▶ [Instructions to follow]: Here the job is to transcribe the data verbatim while leaving each picture out.

▶ [Input data]:
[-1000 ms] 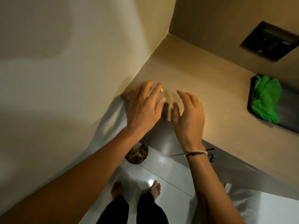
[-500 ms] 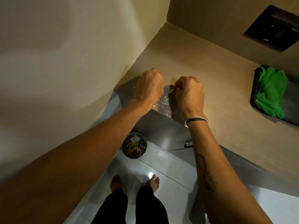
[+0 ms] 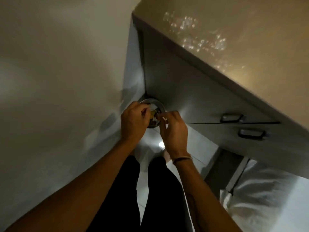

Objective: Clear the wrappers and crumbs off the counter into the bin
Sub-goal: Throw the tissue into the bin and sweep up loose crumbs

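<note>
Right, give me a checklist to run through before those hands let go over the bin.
1. Both hands over the bin: ok, left hand and right hand sit above its opening.
2. Bin has room: cannot tell, hands hide most of it.
3. Left hand's load: cannot tell, fingers curled closed and blurred.
4. Right hand's load: cannot tell, something pale at its fingers.
5. Counter cleared: not ok, glinting specks remain.

Both hands hang over the bin (image 3: 153,102) on the floor at the cabinet's (image 3: 197,91) corner: the left hand (image 3: 133,122) curled, the right hand (image 3: 173,131) loosely cupped just beside it. Above the bin, crumbs (image 3: 200,37) glint on the counter (image 3: 260,52), and 2 handles (image 3: 231,118) sit on the cabinet front to the bin's right.
</note>
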Demonstrator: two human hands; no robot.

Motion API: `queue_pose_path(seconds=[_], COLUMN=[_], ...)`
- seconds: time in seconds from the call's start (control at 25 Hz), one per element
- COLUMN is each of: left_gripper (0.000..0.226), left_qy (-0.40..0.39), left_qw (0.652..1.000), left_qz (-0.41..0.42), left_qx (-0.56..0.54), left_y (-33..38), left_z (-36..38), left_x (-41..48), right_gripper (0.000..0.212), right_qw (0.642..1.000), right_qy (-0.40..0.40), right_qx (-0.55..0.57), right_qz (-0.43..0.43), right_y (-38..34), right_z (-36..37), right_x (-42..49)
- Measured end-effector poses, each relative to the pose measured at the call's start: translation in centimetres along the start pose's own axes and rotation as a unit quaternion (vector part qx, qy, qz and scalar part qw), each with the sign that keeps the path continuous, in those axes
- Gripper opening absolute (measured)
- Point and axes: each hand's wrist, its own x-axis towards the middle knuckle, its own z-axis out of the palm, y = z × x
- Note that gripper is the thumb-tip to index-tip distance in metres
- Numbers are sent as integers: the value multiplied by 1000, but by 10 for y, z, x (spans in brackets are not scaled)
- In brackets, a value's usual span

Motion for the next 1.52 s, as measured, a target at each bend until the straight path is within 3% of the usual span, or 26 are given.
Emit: queue_pose_path(seconds=[0.12, 0.32, 0.48, 0.6, 0.8, 0.88, 1.0, 1.28, 1.52], left_gripper=[23, 45, 32, 27, 49, 50, 52, 63, 77], left_qy=[-64, -198, -148, -129, -142, -135, -106, 5, 55], left_qw=[996, 971, 983, 987, 982, 981, 976, 941, 914], left_qz=[-35, -75, -16, 7, 46, 74, 165, 336, 393], left_qx=[45, 108, 106, 93, 116, 118, 95, 52, 86], left_y=[-54, -113, -131, -128, -123, -111, -66, 116, 241], left_z=[75, 148, 133, 114, 110, 109, 86, -32, -81], left_x=[35, 64, 30, -2, -37, -44, -52, -42, 27], right_gripper=[17, 34, 39, 49, 53, 53, 50, 48, 71], right_qw=[1000, 992, 994, 989, 986, 993, 999, 955, 914], right_qy=[-9, -105, -71, -104, -141, -99, 38, 269, 355], right_qx=[-4, -58, -21, -11, -27, -18, -30, -91, -196], right_qz=[27, 32, 84, 104, 83, 69, 21, -91, -17], right_y=[40, 89, 104, 108, 113, 103, 78, 1, -15], right_z=[67, 141, 138, 130, 127, 113, 59, -139, -258], right_x=[53, 86, 56, 24, 1, -6, -30, -61, -30])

▶ [Result of the task]:
[-1000 ms] 
[-500 ms] 
[+0 ms] 

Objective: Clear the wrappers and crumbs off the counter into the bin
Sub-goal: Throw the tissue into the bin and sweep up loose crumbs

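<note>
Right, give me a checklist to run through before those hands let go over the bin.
1. Both hands over the bin: ok, left hand and right hand sit above its opening.
2. Bin has room: cannot tell, hands hide most of it.
3. Left hand's load: cannot tell, fingers curled closed and blurred.
4. Right hand's load: cannot tell, something pale at its fingers.
5. Counter cleared: not ok, glinting specks remain.

Both hands hang over the bin (image 3: 153,102) on the floor at the cabinet's (image 3: 197,91) corner: the left hand (image 3: 133,122) curled, the right hand (image 3: 173,131) loosely cupped just beside it. Above the bin, crumbs (image 3: 200,37) glint on the counter (image 3: 260,52), and 2 handles (image 3: 231,118) sit on the cabinet front to the bin's right.
</note>
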Demonstrator: two human hands; no robot.

Motion API: `queue_pose_path(seconds=[_], COLUMN=[_], ...)`
- seconds: time in seconds from the call's start (control at 25 Hz), one per element
- COLUMN is each of: left_gripper (0.000..0.226), left_qy (-0.40..0.39), left_qw (0.652..1.000), left_qz (-0.41..0.42), left_qx (-0.56..0.54), left_y (-33..38), left_z (-36..38), left_x (-41..48), right_gripper (0.000..0.212), right_qw (0.642..1.000), right_qy (-0.40..0.40), right_qx (-0.55..0.57), right_qz (-0.43..0.43), right_y (-38..34), right_z (-36..37), right_x (-42..49)
- Measured end-effector poses, each relative to the pose measured at the call's start: translation in centimetres along the start pose's own axes and rotation as a unit quaternion (vector part qx, qy, qz and scalar part qw), each with the sign that keeps the path continuous, in those axes
- Gripper opening absolute (measured)
- Point and axes: each hand's wrist, its own x-axis towards the middle knuckle, its own z-axis out of the palm, y = z × x
- Note that gripper is the thumb-tip to index-tip distance in metres
- Numbers are sent as integers: the value multiplied by 1000, but by 10 for y, z, x (spans in brackets are not scaled)
- In brackets, a value's usual span

Motion for the next 1.52 s, as measured, a target at each bend until the straight path is within 3% of the usual span, or 26 are given.
Emit: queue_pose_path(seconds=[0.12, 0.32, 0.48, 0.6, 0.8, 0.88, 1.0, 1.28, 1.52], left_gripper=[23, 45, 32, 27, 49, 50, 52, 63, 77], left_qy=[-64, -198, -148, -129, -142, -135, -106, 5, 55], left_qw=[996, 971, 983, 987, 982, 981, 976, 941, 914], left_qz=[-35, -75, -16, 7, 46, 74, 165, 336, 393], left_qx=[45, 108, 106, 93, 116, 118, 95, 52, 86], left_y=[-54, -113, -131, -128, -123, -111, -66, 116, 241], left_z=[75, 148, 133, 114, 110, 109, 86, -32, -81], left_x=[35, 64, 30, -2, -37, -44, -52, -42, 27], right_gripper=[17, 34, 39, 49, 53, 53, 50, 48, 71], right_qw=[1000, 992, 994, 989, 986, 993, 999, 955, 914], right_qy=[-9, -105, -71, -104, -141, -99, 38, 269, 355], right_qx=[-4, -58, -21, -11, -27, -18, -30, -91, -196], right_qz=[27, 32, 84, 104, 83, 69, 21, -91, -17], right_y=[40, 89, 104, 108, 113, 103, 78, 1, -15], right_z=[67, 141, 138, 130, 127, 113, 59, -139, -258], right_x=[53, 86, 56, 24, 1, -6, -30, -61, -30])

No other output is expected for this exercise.